I started my corporation right out of residency. I love love love dermatology. I never get tired of practicing. I love dermatology because I get to see my patients for years and be their ally for life. I am there for the happy moments, when we do cosmetics to look and feel even more beautiful as a bride, or when there is a lethal cancer that I surgically cure. I am there to listen when they need a non-judgmental ear, a confident, and someone who is eager to help them think with solutions. I don’t just write a prescription for adult acne, but I try to motivate them to change the job or life factors that is causing that acne in addition.

In time I am famous for three things: laughing a lot, giving honest advice, and NonSurgical Rejuvenation and skin cancer treatments. Allow me to explain!

I laugh a lot because I truly think it is still the most powerful medicine I can administer. When patients leave the office, I hope they feel more lighthearted and less stressed to face life. I want them to have enjoyed their visit because the part of their life they share with me is valued.

I am an honest person. I don’t need to trick people into buying or performing procedures that do not yield the highest value to them. My patients talk to me about almost all their health decisions because they want my honest feedback. I don’t ever inject or perform or use any products on my patients that I have not used on myself or own family. Highest standards of safety, hygiene and clinical efficacy is my commitment.

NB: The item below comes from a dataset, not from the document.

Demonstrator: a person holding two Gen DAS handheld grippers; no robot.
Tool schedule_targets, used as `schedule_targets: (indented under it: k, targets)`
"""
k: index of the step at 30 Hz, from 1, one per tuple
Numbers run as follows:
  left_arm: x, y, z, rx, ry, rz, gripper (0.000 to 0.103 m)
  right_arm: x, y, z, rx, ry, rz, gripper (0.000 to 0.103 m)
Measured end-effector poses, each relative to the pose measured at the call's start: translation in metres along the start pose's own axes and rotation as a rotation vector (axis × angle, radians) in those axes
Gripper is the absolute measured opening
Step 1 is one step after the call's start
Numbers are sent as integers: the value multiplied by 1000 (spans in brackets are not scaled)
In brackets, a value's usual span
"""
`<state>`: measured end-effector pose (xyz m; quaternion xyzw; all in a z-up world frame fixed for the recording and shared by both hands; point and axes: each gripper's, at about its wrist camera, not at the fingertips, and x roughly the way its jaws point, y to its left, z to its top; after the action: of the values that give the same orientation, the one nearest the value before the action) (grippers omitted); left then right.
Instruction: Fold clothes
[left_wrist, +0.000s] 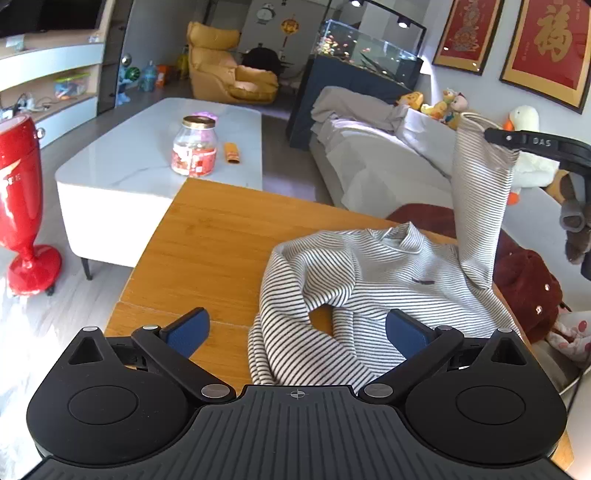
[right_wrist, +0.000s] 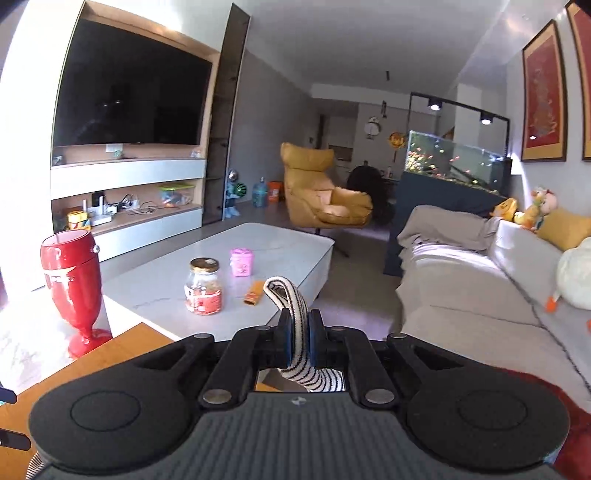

Lastly, I am known for creating the “natural look” in nonsurgical aesthetic rejuvenation. I just love using various procedures and devices to correct the signs of aging and bring out the best in people. It all starts with a good skin exam. I make sure I am addressing the health of the skin as well as the beauty. If my patients have less skin cancer and look ten years younger in the process, I have succeeded. I love the artistic part of my job. I can look at any man or a woman and help turn back the hand of time without them looking fake, and “done!” It is so much fun.

What has been the proudest moment of your career so far?
This is hard to say. I think I am generally too humble to feel proud of myself. I still always think of ways I can be better.

I can tell you when I feel pride and this high level of elation is when I feel I have been a resource to society. I felt it when I did my medical mission in Haiti and as a group, we treated over 600 needy people in one week, or when I did fundraisers for various funds to help Africa.

I know my proudest moment of my career would be when I find a way to set up hospitals and orphanages in various parts of the world to encourage and provide support for young girls to become powerful professionals in the world. That is my ultimate dream. I am jealous of Oprah for being able to build a school for girls in Africa. I want to be able to do something similar. I truly want other girls to have the blessed life I have today because I could help them get there.